NOTRE DAME, Ind. – The University of Notre Dame football players will have stickers with the initials “JR” on the backs of their helmets Saturday when the Irish play host to Pittsburgh – in memory of Rev. James Riehle, C.S.C., longtime executive director of the Notre Dame Monogram Club and chaplain to Notre Dame athletics teams for nearly three decades, who died on Wednesday.

The University will observe a moment of silence in his memory tonight prior to the Notre Dame men’s basketball game against Briar Cliff and again Saturday before kickoff of the Notre Dame-Pittsburgh football game in Notre Dame Stadium.

Riehle served as Monogram Club executive director from 1978 through 2002, and then continued to work with the club in an emeritus role. He began as the chaplain for the athletic department in 1966, officially earning the title in 1973. His first football game as Notre Dame team chaplain was the famous 10-10 tie with Michigan State in ’66.

Visitation will begin at 3:30 p.m. Sunday at Moreau Seminary on the Notre Dame campus (Douglas Road), with a wake service at 7:30 p.m. The funeral mass will be at 3:30 p.m. EST Monday at the Basilica of Sacred Heart, also on the Notre Dame campus.

“Father was a true Notre Dame man who dedicated his life to his faith and to the University,” said current Monogram Club executive director Jim Fraleigh.

“He touched the lives of thousands of Notre Dame students and student-athletes – and he was the driving force behind the initiatives of the Monogram Club.”

A 1949 graduate of Notre Dame, Riehle earned his bachelor’s degree in business administration and then studied theology at Holy Cross College in Washington, D.C., from 1960-64. He earned his master’s in business administration from Notre Dame in 1978.

Riehle was ordained as a deacon at the Shrine of the Immaculate Conception in Washington, D.C., in 1963. On June 10, 1964, he was ordained as a priest in Notre Dame’s Sacred Heart Church. His first assignment was as chaplain for Dillon Hall before he went to Sacred Heart Parish in New Orleans, La. In 1966, Riehle returned to Notre Dame as the assistant dean of students and rector of Sorin Hall. He assumed the dean of students post in 1967 and served in that capacity until 1973. For 12 years, until 1985, Riehle served as rector of Pangborn Hall.

Born Nov. 25, 1924, and originally from Saginaw, Mich., Riehle held several posts at the University, including chairman of the board of directors for the University Club (1971-77) and director of energy conservation (1973-93).
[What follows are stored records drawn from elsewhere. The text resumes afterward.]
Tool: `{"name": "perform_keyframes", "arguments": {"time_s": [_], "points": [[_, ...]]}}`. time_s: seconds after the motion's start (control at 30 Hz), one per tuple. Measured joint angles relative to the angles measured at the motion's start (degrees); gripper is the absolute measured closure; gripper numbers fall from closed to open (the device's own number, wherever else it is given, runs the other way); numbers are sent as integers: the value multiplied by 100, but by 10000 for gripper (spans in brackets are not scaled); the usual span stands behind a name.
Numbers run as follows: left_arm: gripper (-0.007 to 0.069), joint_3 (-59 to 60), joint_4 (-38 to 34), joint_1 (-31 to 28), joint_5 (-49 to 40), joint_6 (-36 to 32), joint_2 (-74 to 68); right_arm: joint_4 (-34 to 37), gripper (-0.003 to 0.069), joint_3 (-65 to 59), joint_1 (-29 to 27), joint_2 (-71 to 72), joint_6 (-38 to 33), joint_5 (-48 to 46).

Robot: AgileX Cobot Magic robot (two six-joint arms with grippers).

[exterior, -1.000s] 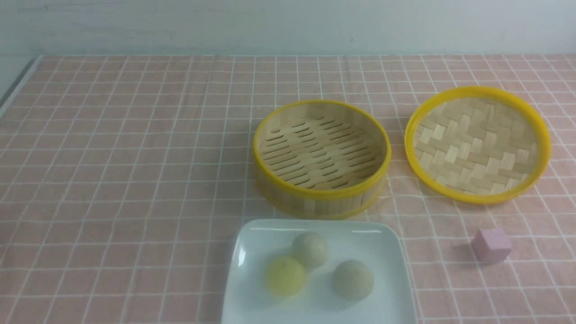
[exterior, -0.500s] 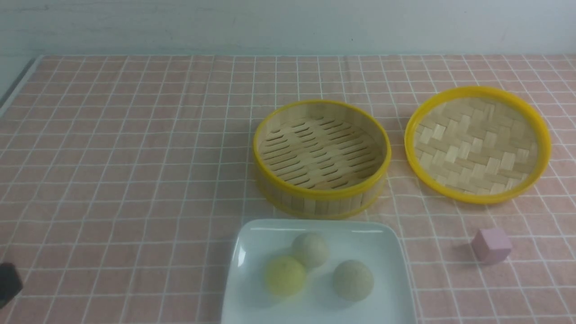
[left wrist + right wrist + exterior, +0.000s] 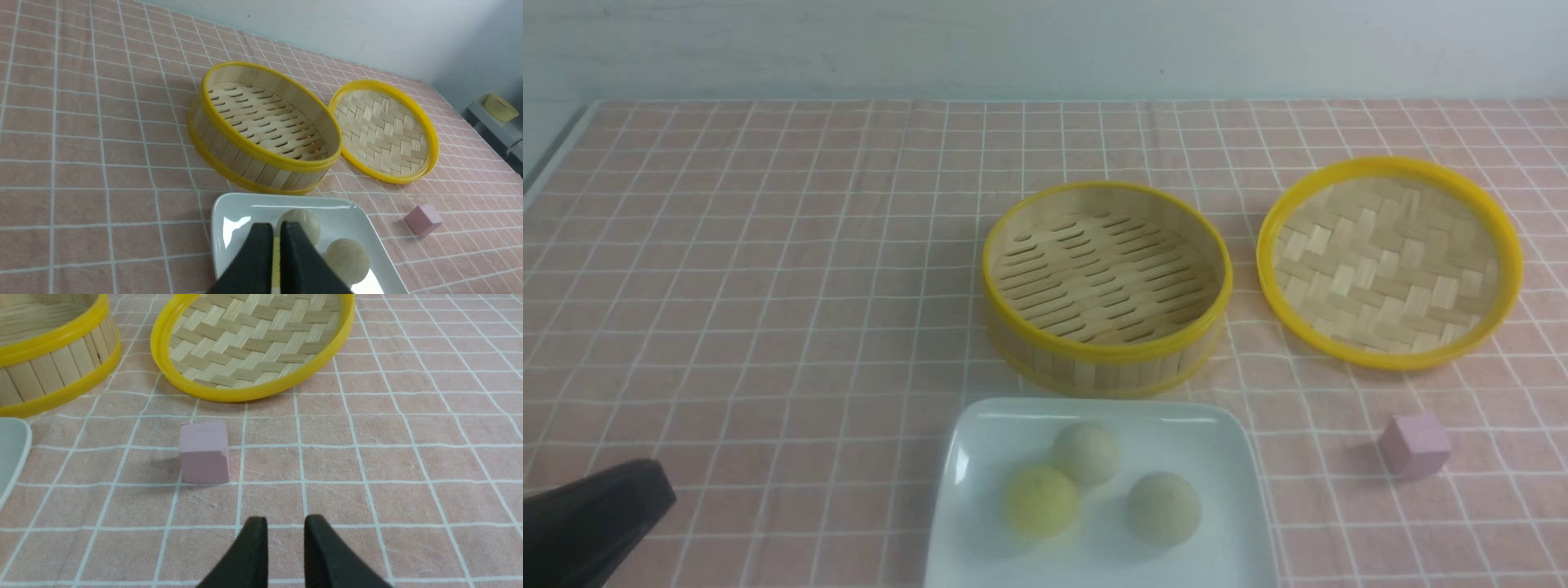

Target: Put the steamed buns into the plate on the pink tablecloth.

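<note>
All three buns sit on the white plate (image 3: 1103, 563), so the task looks finished as far as placing goes. The yellow bun (image 3: 1041, 502) and one pale bun (image 3: 1087, 454) lie close together toward the plate's left side and far edge; whether they touch is hard to tell. The other pale bun (image 3: 1164, 510) rests a little apart, toward the right side. The steamer basket (image 3: 1106, 286) beyond the plate's far edge shows a bare slatted floor. What remains, I would judge, is only moving the arms away.

The left gripper (image 3: 277, 232) has a narrow gap between its fingertips, the yellow bun showing through it, and does not appear to hold anything. The right gripper (image 3: 286, 520) stands partly open with only cloth between its tips, holding nothing.

The buns are matte, rounded balls; the plate is glossy, a square with soft corners and a low raised rim. The basket is a round bamboo drum banded in yellow, and the lid (image 3: 1388, 265), toward the tablecloth's right edge, is woven in flat strips. A small pink cube (image 3: 1414, 446) with plain faces stands nearer than the lid on the pink tablecloth (image 3: 768, 327), whose thin white lines form a grid.
</note>
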State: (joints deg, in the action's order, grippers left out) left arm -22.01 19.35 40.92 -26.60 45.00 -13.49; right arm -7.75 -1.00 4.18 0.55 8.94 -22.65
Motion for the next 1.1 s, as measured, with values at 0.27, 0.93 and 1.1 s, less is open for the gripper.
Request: {"name": "perform_keyframes", "arguments": {"time_s": [0.27,0.93,1.1], "points": [[563,363,-126,-258,29,-220,0,0,522,0,0,0,0,-5],[545,2229,-1277,-3478,681,-3089,1335,0,505,0,0,0,-4,-5],[542,2335,-1276,-3576,687,-3114,1408,0,505,0,0,0,-4,-5]]}}
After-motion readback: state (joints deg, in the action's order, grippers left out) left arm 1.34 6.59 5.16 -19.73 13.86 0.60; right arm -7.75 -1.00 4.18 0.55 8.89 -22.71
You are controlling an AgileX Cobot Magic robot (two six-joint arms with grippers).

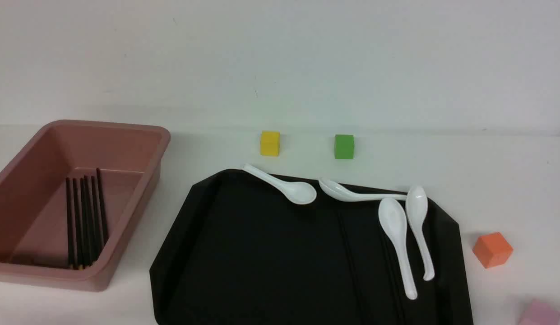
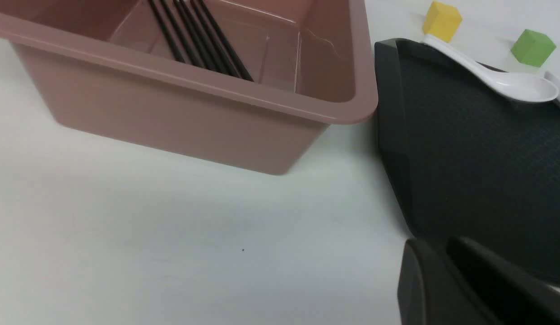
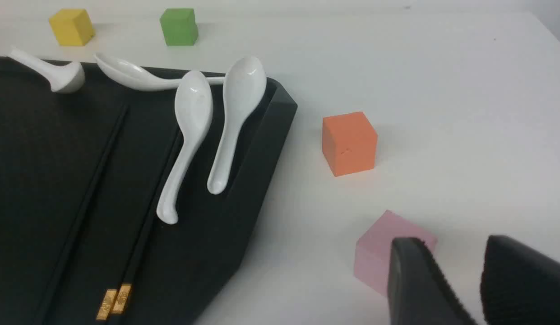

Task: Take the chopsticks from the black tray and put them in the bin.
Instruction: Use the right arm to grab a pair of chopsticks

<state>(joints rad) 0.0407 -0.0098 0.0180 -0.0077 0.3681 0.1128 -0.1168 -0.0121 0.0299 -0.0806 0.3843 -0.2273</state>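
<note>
- Several chopsticks [image 1: 85, 216] lay side by side in the bin [image 1: 109, 124] at the left, their near ends leaning on its near wall, probably because they were dropped in lengthwise.
- More chopsticks [image 3: 146, 221] lay flat on the black tray [image 1: 261, 253], running near to far in its right half. They were almost invisible against the glossy black, and only their gold ends at the near edge stood out. The job looked partly done.
- Four white spoons [image 1: 399, 239] crowded the tray's far and right side. One handle lay just beside the nearest stick, so a pick probably suited the clearer near end.
- The left gripper [image 2: 440, 246] hung over the table by the tray's left edge, near the bin. Its jaws were drawn together with no gap showing, and it gripped nothing.
- The right gripper [image 3: 455, 253] hung over the table right of the tray, close to a pink block [image 3: 383, 243]. Its jaws were parted, with bare table visible between them, and it carried nothing. It looked better placed for the sticks on the tray.
- An orange block [image 1: 492, 249] sat well clear on the right.
</note>
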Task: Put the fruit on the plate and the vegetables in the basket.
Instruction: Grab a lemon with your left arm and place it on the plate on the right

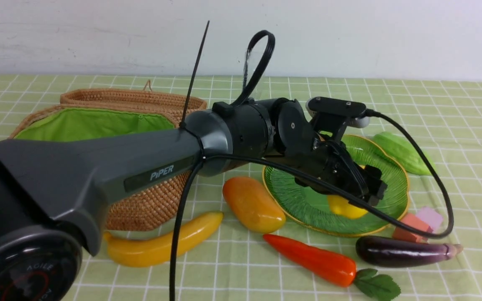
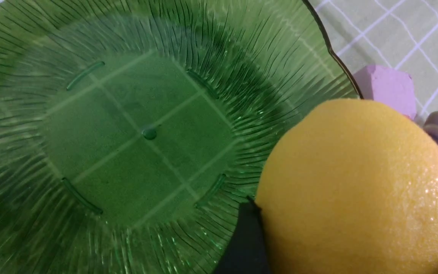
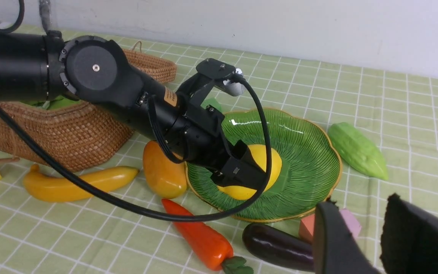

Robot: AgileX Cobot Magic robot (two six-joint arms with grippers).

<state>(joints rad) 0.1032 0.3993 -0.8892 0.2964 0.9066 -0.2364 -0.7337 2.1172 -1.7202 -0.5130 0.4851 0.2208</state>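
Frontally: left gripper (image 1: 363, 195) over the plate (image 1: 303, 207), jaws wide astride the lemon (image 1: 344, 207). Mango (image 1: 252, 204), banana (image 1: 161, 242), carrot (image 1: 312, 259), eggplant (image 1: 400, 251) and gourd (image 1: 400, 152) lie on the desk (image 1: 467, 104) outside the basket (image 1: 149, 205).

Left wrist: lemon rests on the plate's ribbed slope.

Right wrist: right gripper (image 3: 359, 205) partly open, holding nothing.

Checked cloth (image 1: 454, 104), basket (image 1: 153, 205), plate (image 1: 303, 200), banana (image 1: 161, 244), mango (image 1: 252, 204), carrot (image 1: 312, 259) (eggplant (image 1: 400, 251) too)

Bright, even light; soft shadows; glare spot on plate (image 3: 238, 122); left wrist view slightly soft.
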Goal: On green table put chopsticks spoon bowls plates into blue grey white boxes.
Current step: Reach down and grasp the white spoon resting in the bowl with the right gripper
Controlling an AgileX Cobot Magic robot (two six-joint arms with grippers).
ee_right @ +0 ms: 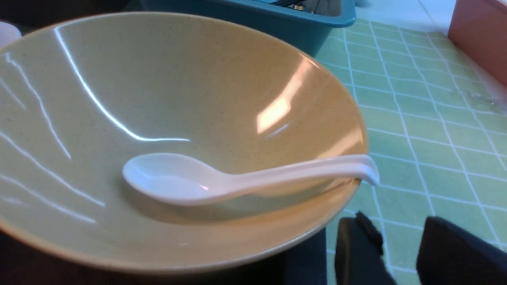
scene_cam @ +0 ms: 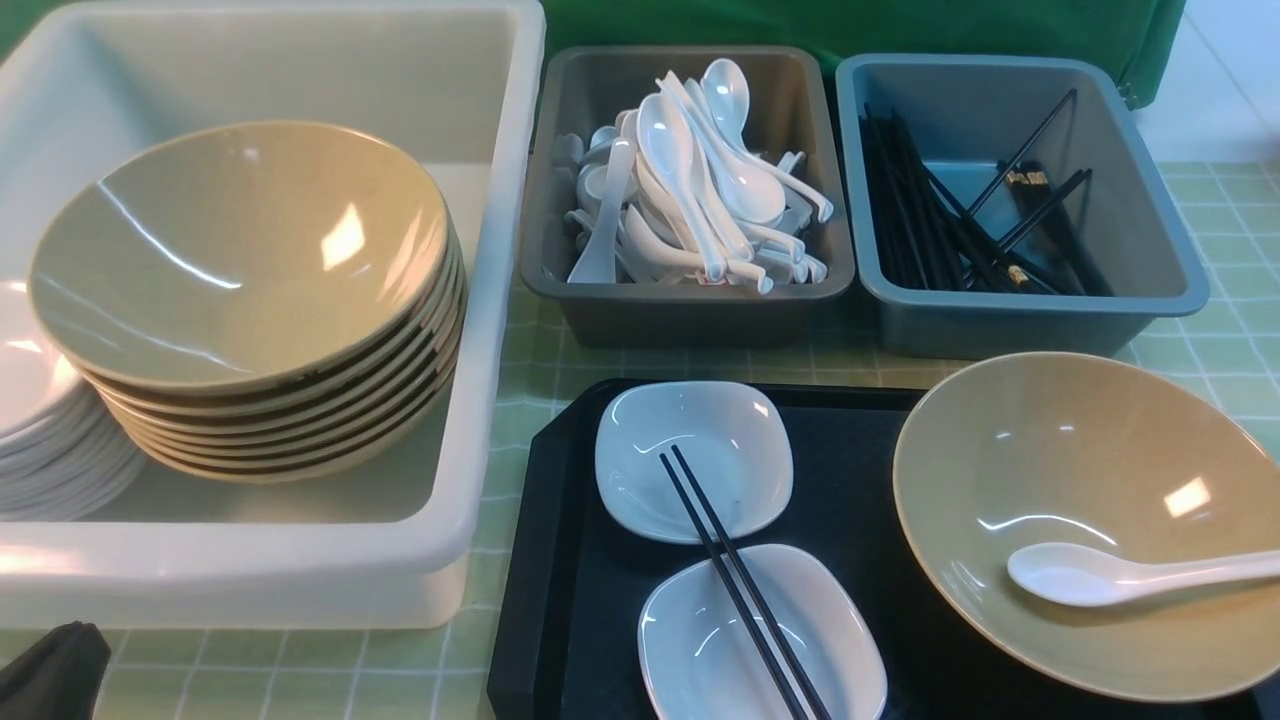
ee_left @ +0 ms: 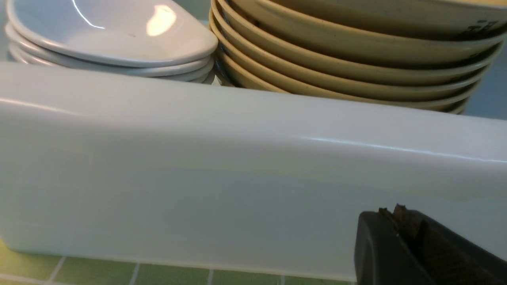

In recognition of his contributions to the athletic department and the University of Notre Dame, he was honored with the 2001 Moose Krause Man of the Year Award by the Monogram Club — and the intramural fields located on the north end of the campus (just east of Stepan Center) were named in his honor.

The Monogram Club fund that assists former Irish athletes with funding for their children to attend Notre Dame is named the Brennan-Boland-Riehle Scholarship Fund in his honor.

Formerly an enthusiastic hockey player and long an avid cigar-smoker and golfer, Riehle played the role of Notre Dame football team chaplain in the movie “Rudy.” He also starred in an adidas commercial in which he facetiously asked former Irish quarterback Joe Montana, “What have you been doing since you left the University?”